• [What you are asked to do] Search the entries for lines that contain the word "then", and report each one found.

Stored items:
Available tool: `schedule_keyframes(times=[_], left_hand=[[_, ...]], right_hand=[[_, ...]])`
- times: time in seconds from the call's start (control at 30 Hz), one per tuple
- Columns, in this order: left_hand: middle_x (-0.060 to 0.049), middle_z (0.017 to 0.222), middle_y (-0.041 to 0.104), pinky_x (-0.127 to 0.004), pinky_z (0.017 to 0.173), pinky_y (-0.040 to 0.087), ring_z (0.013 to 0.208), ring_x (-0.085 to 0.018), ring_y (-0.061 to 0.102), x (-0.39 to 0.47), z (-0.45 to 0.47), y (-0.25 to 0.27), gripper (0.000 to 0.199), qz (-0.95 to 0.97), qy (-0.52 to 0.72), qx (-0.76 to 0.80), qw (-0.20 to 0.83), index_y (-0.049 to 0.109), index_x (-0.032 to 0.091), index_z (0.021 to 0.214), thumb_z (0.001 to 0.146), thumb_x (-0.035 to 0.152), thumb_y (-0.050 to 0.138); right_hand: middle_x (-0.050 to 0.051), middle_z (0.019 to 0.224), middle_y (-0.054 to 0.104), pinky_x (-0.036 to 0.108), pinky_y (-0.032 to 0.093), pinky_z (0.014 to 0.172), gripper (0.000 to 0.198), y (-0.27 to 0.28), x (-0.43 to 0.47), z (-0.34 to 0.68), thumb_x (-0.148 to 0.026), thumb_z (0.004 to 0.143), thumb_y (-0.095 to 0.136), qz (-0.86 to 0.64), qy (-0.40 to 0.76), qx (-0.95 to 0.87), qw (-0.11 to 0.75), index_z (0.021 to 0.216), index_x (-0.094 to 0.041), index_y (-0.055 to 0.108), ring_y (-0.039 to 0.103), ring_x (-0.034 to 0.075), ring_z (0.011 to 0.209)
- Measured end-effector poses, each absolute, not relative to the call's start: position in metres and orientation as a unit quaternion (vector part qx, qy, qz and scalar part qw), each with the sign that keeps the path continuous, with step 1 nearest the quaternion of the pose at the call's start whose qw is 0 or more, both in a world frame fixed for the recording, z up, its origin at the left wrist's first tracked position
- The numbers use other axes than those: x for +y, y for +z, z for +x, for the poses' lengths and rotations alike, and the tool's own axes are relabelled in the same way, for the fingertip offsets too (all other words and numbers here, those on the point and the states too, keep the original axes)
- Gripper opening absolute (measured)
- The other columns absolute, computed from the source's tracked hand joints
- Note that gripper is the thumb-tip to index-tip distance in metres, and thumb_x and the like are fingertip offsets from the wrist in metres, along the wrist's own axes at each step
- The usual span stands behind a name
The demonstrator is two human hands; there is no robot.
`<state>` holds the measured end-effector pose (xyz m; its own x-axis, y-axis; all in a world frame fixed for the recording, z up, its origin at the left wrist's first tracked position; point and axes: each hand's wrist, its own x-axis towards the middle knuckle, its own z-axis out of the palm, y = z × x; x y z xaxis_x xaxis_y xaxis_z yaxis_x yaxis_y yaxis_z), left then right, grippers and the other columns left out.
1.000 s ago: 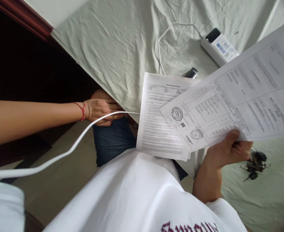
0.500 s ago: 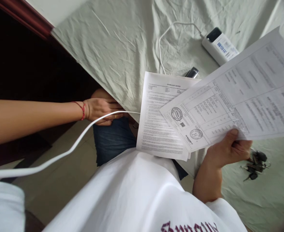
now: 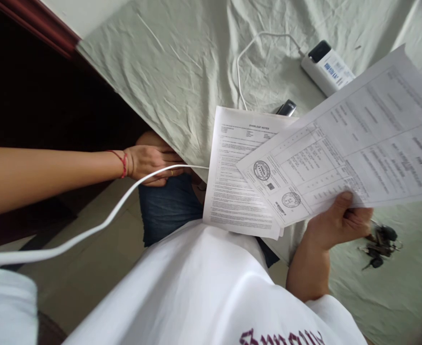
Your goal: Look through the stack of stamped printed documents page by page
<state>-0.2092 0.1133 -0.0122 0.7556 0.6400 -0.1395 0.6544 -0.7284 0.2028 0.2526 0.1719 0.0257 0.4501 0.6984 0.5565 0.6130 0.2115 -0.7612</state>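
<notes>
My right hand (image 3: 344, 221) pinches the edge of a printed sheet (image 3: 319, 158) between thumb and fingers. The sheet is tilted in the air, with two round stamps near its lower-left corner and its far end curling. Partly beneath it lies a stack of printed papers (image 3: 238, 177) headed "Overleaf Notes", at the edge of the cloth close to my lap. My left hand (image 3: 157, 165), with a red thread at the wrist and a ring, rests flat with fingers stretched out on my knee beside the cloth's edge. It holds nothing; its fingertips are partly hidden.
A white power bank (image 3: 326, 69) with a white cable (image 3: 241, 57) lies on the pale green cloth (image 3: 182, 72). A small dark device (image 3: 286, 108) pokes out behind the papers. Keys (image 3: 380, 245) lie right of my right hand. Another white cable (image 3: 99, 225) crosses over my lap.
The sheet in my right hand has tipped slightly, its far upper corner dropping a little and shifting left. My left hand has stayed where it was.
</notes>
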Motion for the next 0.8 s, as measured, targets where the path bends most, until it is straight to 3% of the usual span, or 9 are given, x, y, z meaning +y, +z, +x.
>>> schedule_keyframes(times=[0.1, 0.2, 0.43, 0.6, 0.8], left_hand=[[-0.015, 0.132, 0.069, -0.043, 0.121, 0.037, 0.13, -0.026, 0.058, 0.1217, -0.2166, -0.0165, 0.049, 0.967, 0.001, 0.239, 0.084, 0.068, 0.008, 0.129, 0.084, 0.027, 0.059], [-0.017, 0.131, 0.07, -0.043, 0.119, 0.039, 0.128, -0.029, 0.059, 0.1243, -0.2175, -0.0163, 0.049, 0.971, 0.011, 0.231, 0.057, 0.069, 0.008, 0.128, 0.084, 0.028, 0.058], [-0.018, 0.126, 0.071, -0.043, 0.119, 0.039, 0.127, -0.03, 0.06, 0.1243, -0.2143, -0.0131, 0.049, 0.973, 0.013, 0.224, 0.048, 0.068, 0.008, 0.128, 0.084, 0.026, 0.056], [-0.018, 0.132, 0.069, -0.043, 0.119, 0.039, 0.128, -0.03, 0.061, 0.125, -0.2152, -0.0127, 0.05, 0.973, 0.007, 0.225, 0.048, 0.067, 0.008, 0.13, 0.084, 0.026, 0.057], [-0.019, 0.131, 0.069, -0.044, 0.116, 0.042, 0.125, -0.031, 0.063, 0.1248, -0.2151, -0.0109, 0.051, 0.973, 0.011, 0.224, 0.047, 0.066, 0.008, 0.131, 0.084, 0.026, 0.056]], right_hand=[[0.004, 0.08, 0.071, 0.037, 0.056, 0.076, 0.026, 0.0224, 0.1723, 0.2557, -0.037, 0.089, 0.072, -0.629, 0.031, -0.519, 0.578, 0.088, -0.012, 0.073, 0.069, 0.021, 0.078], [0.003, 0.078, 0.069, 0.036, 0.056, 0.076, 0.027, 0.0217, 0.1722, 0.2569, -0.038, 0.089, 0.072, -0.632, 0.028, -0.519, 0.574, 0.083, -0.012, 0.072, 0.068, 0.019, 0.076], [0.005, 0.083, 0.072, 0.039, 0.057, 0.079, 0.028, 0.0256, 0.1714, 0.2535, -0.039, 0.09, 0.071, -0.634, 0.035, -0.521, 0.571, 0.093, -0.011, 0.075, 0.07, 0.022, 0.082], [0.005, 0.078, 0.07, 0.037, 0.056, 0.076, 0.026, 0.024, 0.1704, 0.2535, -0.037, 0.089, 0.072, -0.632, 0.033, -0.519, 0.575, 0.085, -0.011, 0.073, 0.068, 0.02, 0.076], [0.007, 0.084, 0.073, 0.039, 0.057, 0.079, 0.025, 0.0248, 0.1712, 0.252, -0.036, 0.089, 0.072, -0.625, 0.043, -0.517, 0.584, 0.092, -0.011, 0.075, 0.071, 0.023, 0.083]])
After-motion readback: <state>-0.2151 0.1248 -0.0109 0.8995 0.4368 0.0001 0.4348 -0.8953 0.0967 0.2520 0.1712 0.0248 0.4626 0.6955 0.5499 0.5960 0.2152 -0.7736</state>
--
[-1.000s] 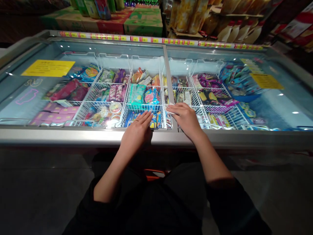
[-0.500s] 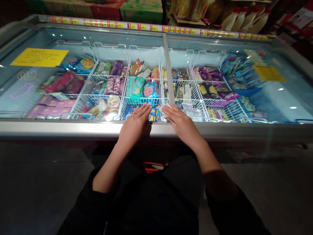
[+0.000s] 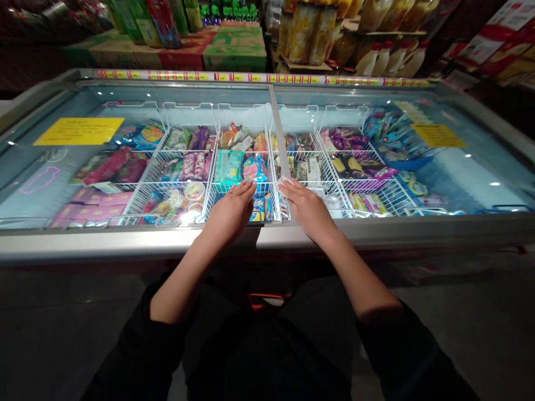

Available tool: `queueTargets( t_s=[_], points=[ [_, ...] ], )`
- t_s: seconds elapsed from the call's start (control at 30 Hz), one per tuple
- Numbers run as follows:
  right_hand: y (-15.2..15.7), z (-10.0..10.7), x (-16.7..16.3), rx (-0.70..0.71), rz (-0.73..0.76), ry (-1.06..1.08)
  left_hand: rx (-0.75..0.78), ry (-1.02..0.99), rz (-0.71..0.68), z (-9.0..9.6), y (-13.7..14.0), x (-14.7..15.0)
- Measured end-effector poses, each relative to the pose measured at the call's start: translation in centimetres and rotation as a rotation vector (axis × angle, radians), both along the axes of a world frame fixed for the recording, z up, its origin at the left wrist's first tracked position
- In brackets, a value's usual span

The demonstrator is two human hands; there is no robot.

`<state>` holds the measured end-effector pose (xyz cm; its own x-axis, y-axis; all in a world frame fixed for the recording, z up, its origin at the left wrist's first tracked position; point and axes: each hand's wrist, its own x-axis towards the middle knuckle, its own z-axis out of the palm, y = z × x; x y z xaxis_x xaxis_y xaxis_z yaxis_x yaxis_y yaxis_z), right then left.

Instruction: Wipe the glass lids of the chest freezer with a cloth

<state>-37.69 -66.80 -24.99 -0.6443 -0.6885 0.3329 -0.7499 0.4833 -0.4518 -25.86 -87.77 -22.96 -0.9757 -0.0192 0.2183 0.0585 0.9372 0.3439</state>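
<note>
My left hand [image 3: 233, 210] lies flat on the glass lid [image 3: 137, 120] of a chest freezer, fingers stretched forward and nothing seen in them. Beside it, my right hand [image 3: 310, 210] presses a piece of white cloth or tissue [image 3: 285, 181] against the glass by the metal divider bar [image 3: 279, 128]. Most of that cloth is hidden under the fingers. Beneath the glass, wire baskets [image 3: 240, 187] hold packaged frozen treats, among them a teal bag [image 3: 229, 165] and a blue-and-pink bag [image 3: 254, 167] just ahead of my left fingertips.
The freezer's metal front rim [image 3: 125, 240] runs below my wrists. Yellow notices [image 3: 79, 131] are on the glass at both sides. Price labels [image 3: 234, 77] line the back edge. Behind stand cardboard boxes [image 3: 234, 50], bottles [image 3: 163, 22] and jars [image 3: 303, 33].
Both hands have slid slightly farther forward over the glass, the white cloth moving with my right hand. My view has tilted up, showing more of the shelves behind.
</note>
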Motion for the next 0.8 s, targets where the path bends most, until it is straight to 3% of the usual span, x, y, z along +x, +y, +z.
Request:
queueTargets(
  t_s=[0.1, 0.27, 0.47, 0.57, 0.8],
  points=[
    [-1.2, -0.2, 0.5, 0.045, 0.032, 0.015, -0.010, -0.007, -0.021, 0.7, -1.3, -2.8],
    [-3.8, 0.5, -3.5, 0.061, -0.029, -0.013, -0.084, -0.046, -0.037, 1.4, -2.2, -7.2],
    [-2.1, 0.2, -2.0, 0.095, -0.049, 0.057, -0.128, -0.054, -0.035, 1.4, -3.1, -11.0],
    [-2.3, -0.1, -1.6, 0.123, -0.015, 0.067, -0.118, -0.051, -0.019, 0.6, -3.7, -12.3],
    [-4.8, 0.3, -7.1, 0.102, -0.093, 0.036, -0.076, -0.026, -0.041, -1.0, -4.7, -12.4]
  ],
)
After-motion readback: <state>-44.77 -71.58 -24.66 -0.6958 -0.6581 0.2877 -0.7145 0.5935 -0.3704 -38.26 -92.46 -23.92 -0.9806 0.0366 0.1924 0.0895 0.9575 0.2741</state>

• [Exercise solution]
`<state>` holds the measured end-effector pose (xyz m; its own x-axis, y-axis; all in a world frame fixed for the recording, z up, its origin at the left wrist's first tracked position; point and axes: each hand's wrist, its own x-axis towards the middle knuckle, its own z-axis out of the palm, y = z × x; x y z xaxis_x xaxis_y xaxis_z yaxis_x yaxis_y yaxis_z), left then right, grippers and the other columns left out.
`<state>` holds the measured end-effector pose (xyz cm; its own x-axis, y-axis; all in a world frame fixed for the recording, z up, its origin at the left wrist's first tracked position; point and axes: each hand's wrist, its own x-axis towards the middle knuckle, its own z-axis out of the palm, y = z × x; x y z xaxis_x xaxis_y xaxis_z yaxis_x yaxis_y yaxis_z), right then left.

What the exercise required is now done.